Half-year-old silver carps provided by the Fisheries Institute of the Sichuan Academy of Agricultural Sciences were used in this study. The experiment of the lower-temperature group was carried out between 4 and 31 December 2019, while the experiment of the higher-temperature group was carried out between 10 and 25 July 2020. Water temperature during these two periods only fluctuated within ±1.0°C. The silver carps were immediately acclimated in four tanks (length × width × depth: 1.2 × 1 × 1.2 m) with freshwater for 48 hours after being transported to the laboratory. Freshwater in tanks came from aerated tap water and replaced half once a day. The dissolved oxygen (DO) concentration, TDG level and temperature of holding water were 9.6–10.2 mg/l, 100–101% and 11.0 ± 1.0°C, respectively, during the lower-temperature experiment and were 7.7–8.4 mg/l, 91–93% and 21.0 ± 1.0°C, respectively, during the higher-temperature experiment.

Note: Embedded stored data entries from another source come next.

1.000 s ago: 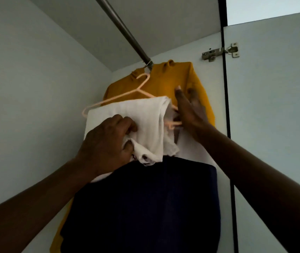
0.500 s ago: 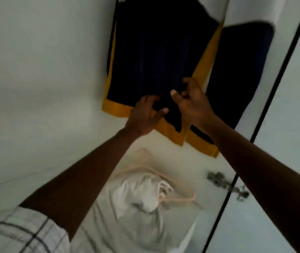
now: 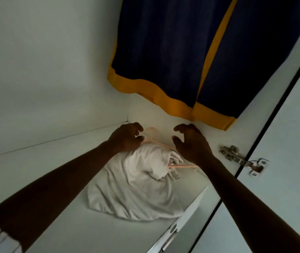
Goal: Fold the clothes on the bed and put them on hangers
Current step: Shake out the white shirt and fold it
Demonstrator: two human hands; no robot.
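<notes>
A crumpled white garment (image 3: 136, 187) lies on the wardrobe floor (image 3: 50, 181) with a pink hanger (image 3: 163, 146) still threaded through it. My left hand (image 3: 125, 138) is at the hanger's neck with its fingers curled; whether it pinches the hanger is unclear. My right hand (image 3: 191, 143) hovers just above the hanger's right arm, fingers spread and bent, holding nothing. Above hang a navy garment (image 3: 163, 42) and a yellow garment (image 3: 145, 86), whose hem shows below the navy one.
White wardrobe walls close in on the left and at the back. The door (image 3: 291, 170) stands at the right with a metal hinge (image 3: 242, 159) near my right wrist. A white front ledge (image 3: 187, 214) runs along the floor's near edge.
The view swung down from the rail to the wardrobe floor. The white garment and its pink hanger now lie on the floor. Both hands dropped from the hanging clothes to the hanger.
</notes>
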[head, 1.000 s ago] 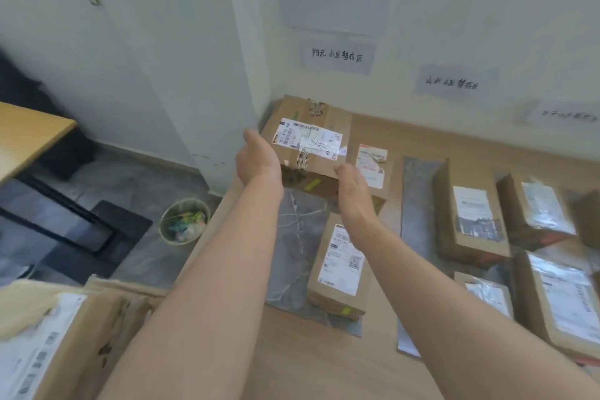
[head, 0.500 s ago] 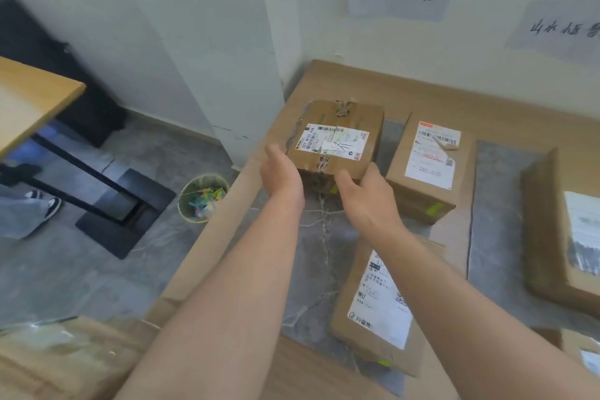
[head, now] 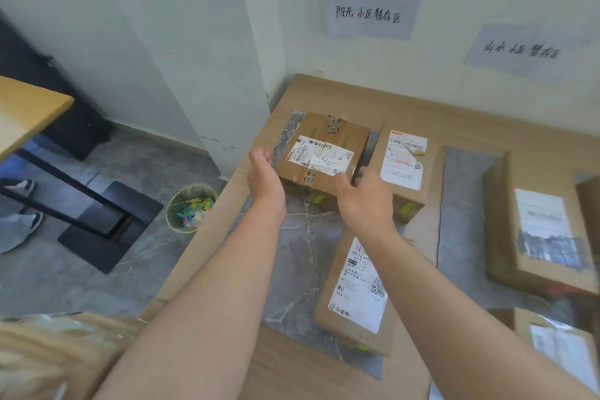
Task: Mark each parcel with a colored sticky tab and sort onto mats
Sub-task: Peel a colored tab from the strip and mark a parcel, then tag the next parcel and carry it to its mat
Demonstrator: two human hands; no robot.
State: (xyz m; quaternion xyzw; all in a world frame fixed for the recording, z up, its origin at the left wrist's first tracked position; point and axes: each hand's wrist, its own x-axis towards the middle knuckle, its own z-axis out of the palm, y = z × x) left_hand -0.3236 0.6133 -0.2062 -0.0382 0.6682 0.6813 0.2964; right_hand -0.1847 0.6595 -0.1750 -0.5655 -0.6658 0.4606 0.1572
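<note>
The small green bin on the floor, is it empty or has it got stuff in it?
Not empty. The green bin stands upright beside the wooden table, and colourful scraps show inside it; how deep they go cannot be told.

Table (head: 454, 114): light wood grain. Mat (head: 302, 256) at the table's left edge: grey, white marble-like veins. Second mat (head: 461, 204) toward the right: plain mottled grey. Parcels all brown cardboard. Far-left parcel (head: 324, 153): white label, black barcode, orange-red corner, green printed marks on top, lime-green tab (head: 319, 198) on the near face. Next parcel (head: 402, 166): white label, red print, lime-green tab (head: 407, 207). Near parcel (head: 357, 289): white label, black text. Bin (head: 191, 208) on the floor: pale green, holding multicoloured scraps. Floor (head: 48, 286): grey stone pattern. Wall signs (head: 368, 14): pale blue-grey, black handwriting.
</note>
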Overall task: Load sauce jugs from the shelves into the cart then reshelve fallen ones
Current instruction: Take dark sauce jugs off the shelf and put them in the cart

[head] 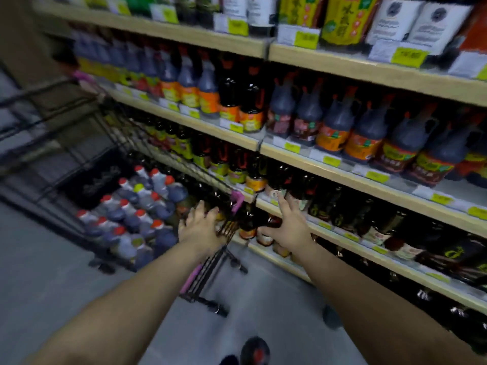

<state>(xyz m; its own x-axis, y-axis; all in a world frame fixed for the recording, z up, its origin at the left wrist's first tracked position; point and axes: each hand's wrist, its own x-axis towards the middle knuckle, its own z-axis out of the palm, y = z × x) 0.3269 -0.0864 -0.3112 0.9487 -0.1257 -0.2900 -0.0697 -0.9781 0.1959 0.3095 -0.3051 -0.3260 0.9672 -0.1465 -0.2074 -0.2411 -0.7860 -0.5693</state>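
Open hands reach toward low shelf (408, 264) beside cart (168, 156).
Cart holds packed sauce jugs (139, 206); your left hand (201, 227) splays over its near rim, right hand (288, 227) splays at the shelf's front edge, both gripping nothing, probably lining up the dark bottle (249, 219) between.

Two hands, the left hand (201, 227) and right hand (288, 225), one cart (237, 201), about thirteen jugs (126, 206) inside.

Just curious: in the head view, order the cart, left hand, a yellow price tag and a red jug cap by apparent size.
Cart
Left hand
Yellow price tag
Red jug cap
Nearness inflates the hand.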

Other water quality parameters met the national standard for tap water quality of the People’s Republic of China. Fish were fasted during acclimation and experiment.

Experimental design

A total of 940 silver carps were used to explore their swimming performance under conditions of two water temperatures with six TDG supersaturation levels. Two water temperature scenarios were selected in this study, 11.0 ± 1.0°C and 21.0 ± 1.0°C, which are based on the water temperature in the Yangtze River during flood season.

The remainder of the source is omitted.